• [DIRECTIONS]: Check each line of the entries. Copy the ones that contain the string "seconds".

• [INFORMATION SHOWN]:
==========

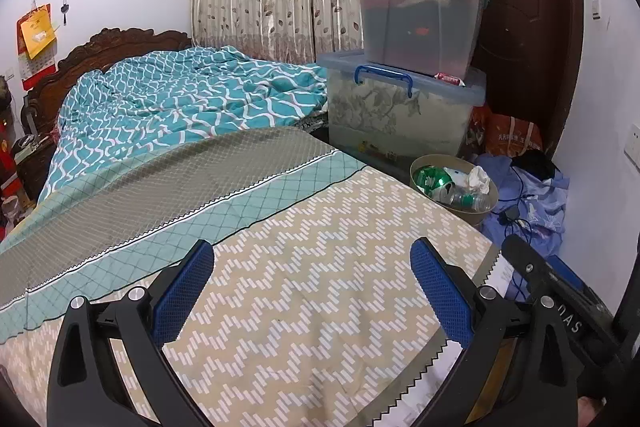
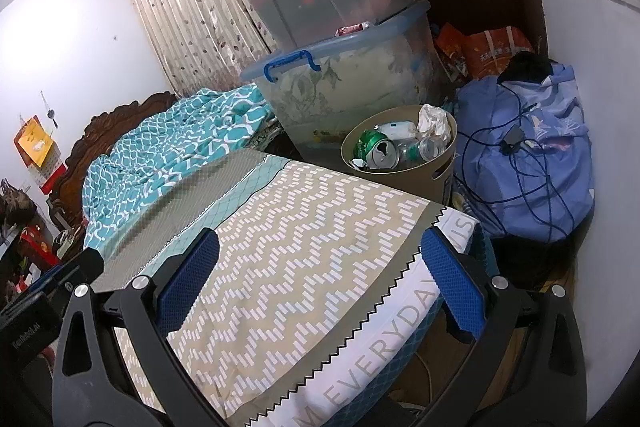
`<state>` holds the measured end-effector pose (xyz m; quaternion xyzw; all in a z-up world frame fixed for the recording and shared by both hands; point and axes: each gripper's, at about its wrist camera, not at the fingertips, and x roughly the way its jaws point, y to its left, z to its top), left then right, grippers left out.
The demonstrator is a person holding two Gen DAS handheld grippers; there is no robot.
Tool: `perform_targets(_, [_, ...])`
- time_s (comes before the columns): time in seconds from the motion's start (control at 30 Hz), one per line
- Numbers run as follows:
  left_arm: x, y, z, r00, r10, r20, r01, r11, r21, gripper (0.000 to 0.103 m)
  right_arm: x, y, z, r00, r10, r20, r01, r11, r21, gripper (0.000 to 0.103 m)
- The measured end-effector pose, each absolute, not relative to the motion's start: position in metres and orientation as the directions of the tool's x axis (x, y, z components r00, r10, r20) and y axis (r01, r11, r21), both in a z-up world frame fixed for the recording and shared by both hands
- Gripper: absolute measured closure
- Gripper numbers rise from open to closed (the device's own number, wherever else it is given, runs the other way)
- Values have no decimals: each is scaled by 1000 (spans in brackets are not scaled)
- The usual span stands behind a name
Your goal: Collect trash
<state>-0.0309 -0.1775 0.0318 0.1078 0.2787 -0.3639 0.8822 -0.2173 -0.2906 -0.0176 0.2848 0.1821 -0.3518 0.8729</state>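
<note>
Beyond the bed's point(image 1: 304, 307) far right corner stands the trash bin point(image 2: 436, 171) (cans, bottles, crumpled tissue inside), well ahead of both tongs: left tongs point(image 1: 312, 291) and right tongs point(image 2: 320, 283) gape apart, holding nothing.

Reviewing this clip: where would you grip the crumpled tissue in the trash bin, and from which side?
Grip the tissue by its raised crumpled top, coming from above. It sits highest in the bin, against the far rim, clear of the cans, so open fingers can likely close around it.
</note>
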Motion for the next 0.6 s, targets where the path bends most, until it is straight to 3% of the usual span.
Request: perform_targets(0.6, [-27,-168,34,657,-525,-541,623,782,-2,8,-215,-288,-19,694,-494,-525,709,598,374,3])
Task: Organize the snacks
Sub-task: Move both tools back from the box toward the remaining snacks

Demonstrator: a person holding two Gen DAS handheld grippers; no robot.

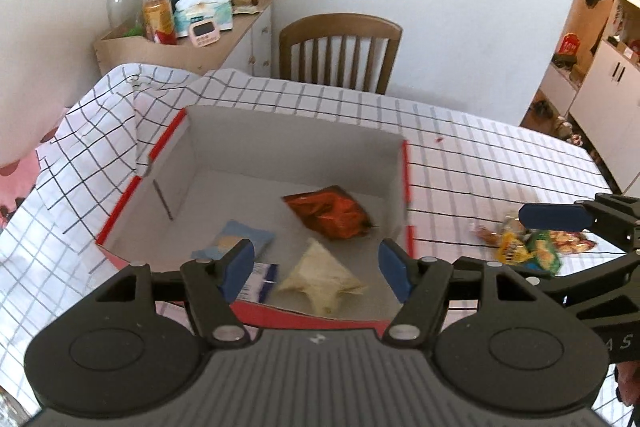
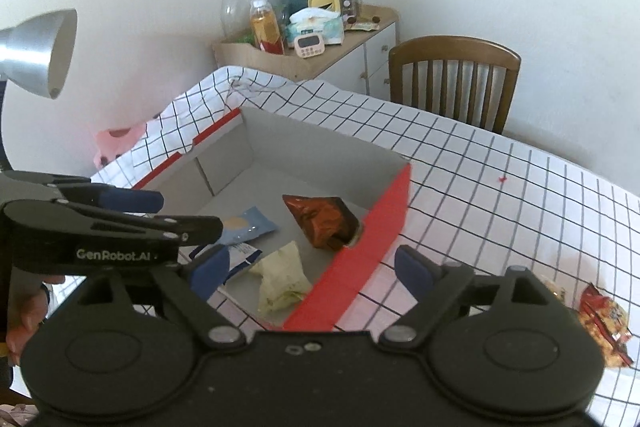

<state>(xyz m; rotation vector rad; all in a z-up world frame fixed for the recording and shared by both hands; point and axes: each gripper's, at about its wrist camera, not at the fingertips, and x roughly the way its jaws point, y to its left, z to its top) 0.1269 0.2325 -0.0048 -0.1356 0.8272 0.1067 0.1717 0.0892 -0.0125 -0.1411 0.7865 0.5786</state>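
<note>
An open cardboard box [image 1: 405,171] with red outer walls and a grey inside lies on the checked tablecloth. In it are an orange-red packet [image 1: 328,213], a blue packet [image 1: 236,241], a pale yellowish packet [image 1: 320,279] and a white-and-blue packet [image 1: 262,281]. My left gripper [image 1: 316,267] hangs open above the box's near edge, nothing between its pads. My right gripper [image 2: 312,271] stands open and empty over the box's red right wall [image 2: 360,251]. To the right of the box, loose colourful snack packets [image 1: 528,247] [image 2: 604,323] lie on the cloth.
A wooden chair [image 1: 340,47] stands behind the table. A low cabinet [image 1: 240,39] at the back left carries bottles, tissues and a timer. A silver lamp head [image 2: 40,51] hangs at the left. The cloth [image 1: 500,155] lies bare right of the box.
</note>
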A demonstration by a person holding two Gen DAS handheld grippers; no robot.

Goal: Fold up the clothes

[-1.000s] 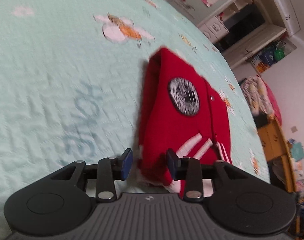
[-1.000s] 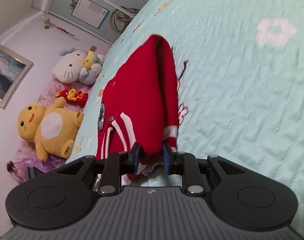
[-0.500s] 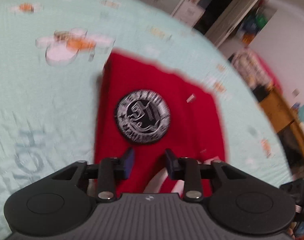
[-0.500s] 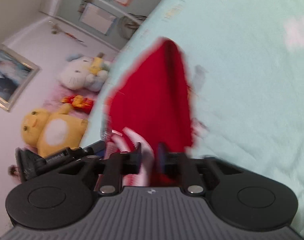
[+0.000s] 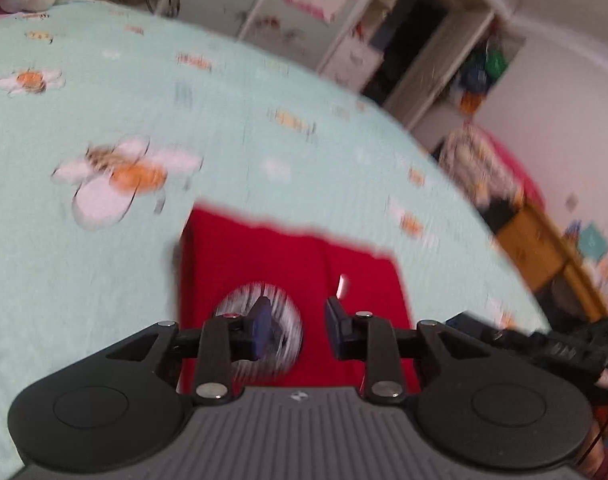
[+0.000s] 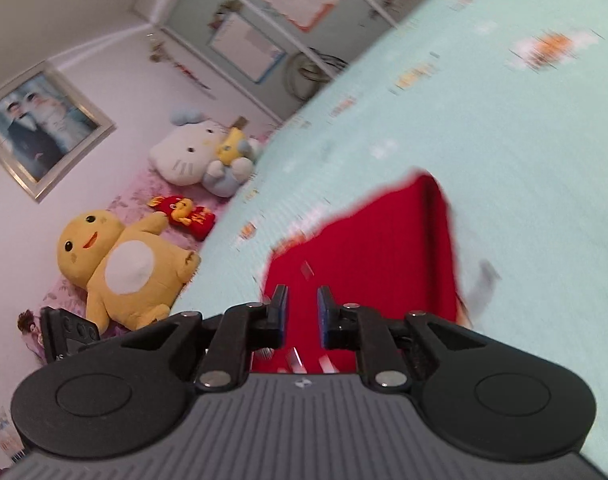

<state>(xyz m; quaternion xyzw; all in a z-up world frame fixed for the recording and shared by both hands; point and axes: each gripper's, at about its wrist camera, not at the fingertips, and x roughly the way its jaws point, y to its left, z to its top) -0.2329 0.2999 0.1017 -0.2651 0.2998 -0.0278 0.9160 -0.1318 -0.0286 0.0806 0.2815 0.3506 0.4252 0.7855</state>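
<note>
Red garment [image 5: 287, 264] lies folded flat on the mint bedspread [image 5: 103, 280], just ahead of and below both tongs. In the left wrist view the left gripper [image 5: 297, 326] hangs over its near part; the jaws stand apart with nothing between them and have just been closing a little. Seen through their gap and behind the left pad is the garment's round black-and-white badge [image 5: 283, 320], blurred. Beyond it the red cloth runs to a straight far edge, a vertical crease down its middle. At the right edge of this view a piece of the other black tool shows beside the garment.

In the right wrist view the right gripper [image 6: 301, 316] sits over the garment's [image 6: 364, 248] near edge; its jaws are slightly apart, have just been opening, and hold no cloth. White stripes [image 6: 295, 360] show low between the fingers. The cloth reaches away to a raised corner on the right.

Farther off, the bedspread [image 6: 504, 160] carries flower prints [image 5: 119, 180]. Past its left side in the right view lie a yellow plush [image 6: 119, 264], a white cat plush [image 6: 191, 152] and a framed picture [image 6: 39, 132] on the wall. In the left view, shelves [image 5: 424, 60] stand beyond the bed's far edge.
</note>
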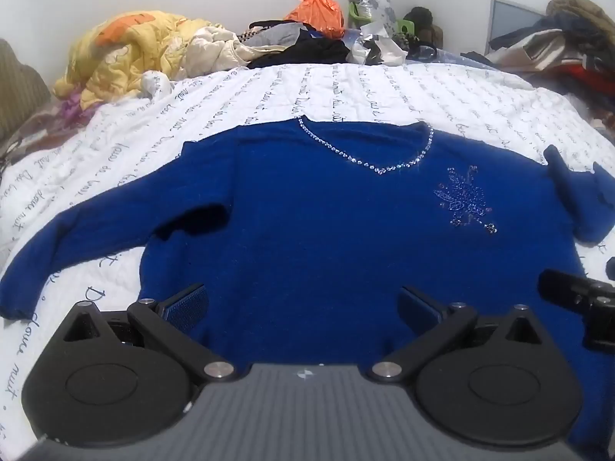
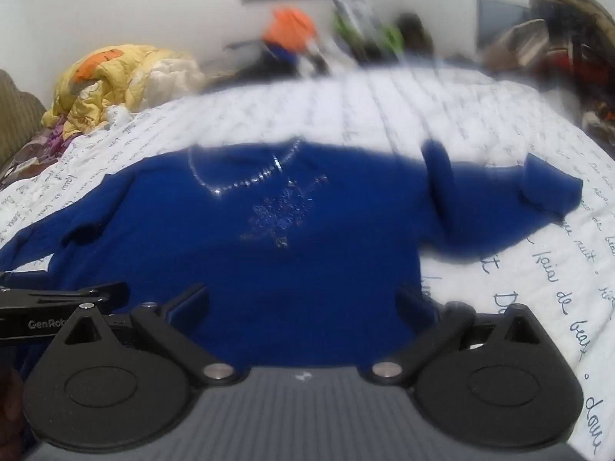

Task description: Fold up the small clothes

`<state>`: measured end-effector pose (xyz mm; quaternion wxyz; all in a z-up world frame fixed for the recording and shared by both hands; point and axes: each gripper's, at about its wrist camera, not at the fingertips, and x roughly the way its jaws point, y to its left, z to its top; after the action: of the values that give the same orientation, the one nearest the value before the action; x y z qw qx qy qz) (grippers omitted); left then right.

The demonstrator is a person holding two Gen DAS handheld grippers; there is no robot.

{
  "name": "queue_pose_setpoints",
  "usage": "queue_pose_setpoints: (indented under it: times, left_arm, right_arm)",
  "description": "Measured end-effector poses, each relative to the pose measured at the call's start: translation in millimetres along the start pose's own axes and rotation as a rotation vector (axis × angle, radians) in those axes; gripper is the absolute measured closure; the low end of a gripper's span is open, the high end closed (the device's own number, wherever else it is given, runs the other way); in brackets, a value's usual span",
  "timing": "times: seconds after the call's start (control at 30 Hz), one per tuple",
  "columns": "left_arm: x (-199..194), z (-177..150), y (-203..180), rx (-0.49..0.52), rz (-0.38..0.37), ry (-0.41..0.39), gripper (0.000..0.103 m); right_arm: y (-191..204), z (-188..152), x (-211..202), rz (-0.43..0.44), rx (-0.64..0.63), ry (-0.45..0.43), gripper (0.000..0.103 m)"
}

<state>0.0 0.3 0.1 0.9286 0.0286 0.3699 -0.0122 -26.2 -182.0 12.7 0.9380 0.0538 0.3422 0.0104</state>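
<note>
A blue sweater (image 1: 326, 230) lies front up and spread flat on a bed (image 1: 384, 88) covered with a white quilt printed in rows of dark script. Its neckline, edged with a beaded trim (image 1: 369, 161), points toward the far wall; a beaded motif (image 1: 467, 201) sits on the chest. One sleeve (image 1: 77, 246) stretches out to the left across the quilt; the other sleeve (image 1: 580, 199) is bunched and partly folded back at the right. The left gripper (image 1: 303, 307) hovers over the hem, tilted downward, jaws spread wide with nothing between the pads. The right gripper (image 2: 303, 307) is posed likewise above the lower right part of the sweater (image 2: 269, 249), jaws wide and holding nothing; its view is motion-blurred. Each gripper shows at the edge of the other's view. At the far end of the bed lie a yellow blanket (image 1: 127, 61), an orange bag (image 1: 319, 13) and a heap of mixed clothes (image 1: 307, 44); more clothes (image 1: 557, 50) are piled at the right.
</note>
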Motion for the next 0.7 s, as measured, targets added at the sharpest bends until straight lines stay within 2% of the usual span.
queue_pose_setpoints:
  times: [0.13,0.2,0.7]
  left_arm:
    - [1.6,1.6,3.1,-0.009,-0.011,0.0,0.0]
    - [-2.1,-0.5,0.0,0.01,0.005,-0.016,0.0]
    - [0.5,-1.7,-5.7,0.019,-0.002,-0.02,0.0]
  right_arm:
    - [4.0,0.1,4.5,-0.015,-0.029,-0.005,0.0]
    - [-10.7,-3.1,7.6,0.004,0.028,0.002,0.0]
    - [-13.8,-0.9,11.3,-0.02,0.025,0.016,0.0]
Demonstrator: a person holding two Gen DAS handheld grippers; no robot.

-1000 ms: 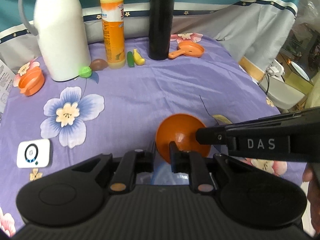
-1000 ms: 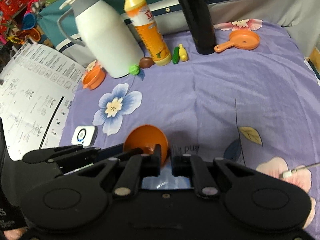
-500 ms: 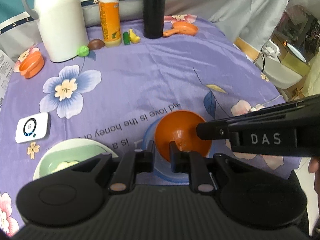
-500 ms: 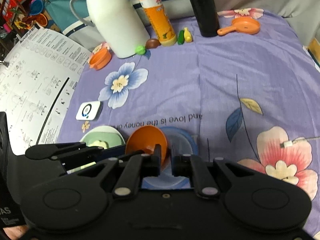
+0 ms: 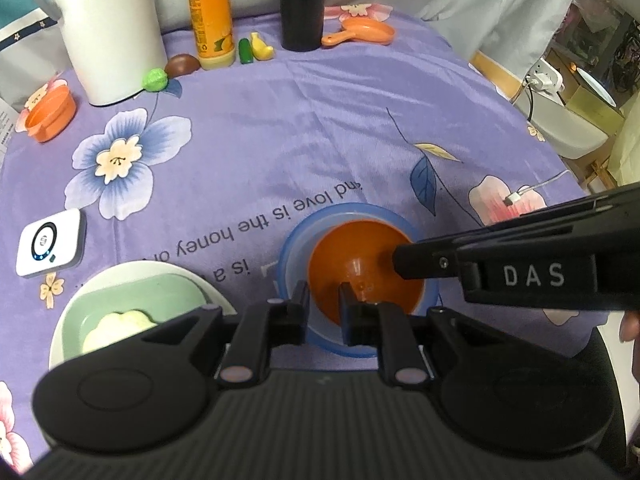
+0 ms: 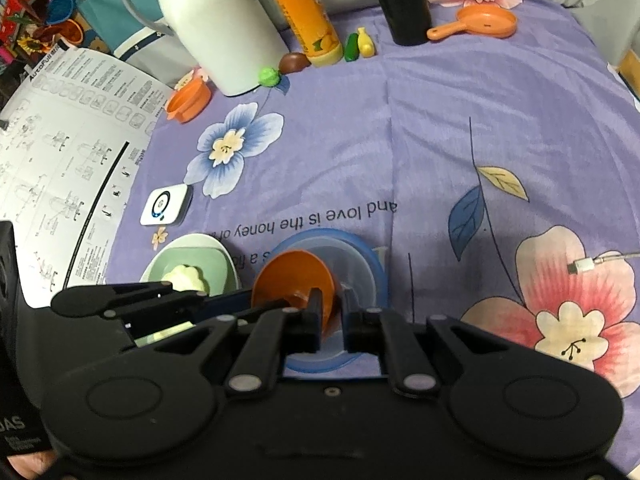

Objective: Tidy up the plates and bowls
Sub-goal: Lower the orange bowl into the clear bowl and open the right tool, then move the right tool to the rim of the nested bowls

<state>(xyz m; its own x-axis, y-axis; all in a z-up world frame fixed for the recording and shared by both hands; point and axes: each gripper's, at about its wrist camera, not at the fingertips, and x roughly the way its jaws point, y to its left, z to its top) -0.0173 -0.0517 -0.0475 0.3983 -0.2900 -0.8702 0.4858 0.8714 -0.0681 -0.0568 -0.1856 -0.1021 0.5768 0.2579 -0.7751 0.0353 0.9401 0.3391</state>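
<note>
Both sets of tongs were clamped on the same orange bowl (image 5: 362, 264), each pinching a thin stretch of its rim; the left tongs (image 5: 324, 300) held the near edge, while the right tongs (image 6: 331, 312) gripped the opposite side, their long black body reaching in from the right of the left wrist view. Sharing the load this way probably kept the shallow, slippery bowl level, since a single pinch on a thin rim would let it swing; that is a judgement, not something plainly shown.

The orange bowl hung directly over the blue bowl (image 5: 296, 240), which sat on the purple flowered surface (image 5: 320, 120) close to the near edge; whether the two were already touching could not be told from either view, though the orange one sat well inside the blue rim's outline; the aim looked like nesting the smaller in the larger so the dishes took up one spot.

Just to the left stood a pale green plate (image 5: 132, 296) with a cream-coloured piece on it, near the blue bowl but apart from it; it seemed to be gathered into the same cluster.

The far end of the surface carried a white jug (image 5: 108, 28), an orange bottle (image 5: 210, 16), a black flask (image 5: 302, 4), a small orange pan (image 5: 366, 34) and an orange cup (image 5: 50, 114), all well apart from the stacking spot; a white gadget (image 5: 50, 248) lay toward the left edge.
</note>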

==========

• [ANSWER FOR THIS EXERCISE]:
- time_s (comes before the columns): time in seconds from the motion's start (control at 30 Hz), one per line
  "timing": "times: seconds after the call's start (control at 30 Hz), one per tuple",

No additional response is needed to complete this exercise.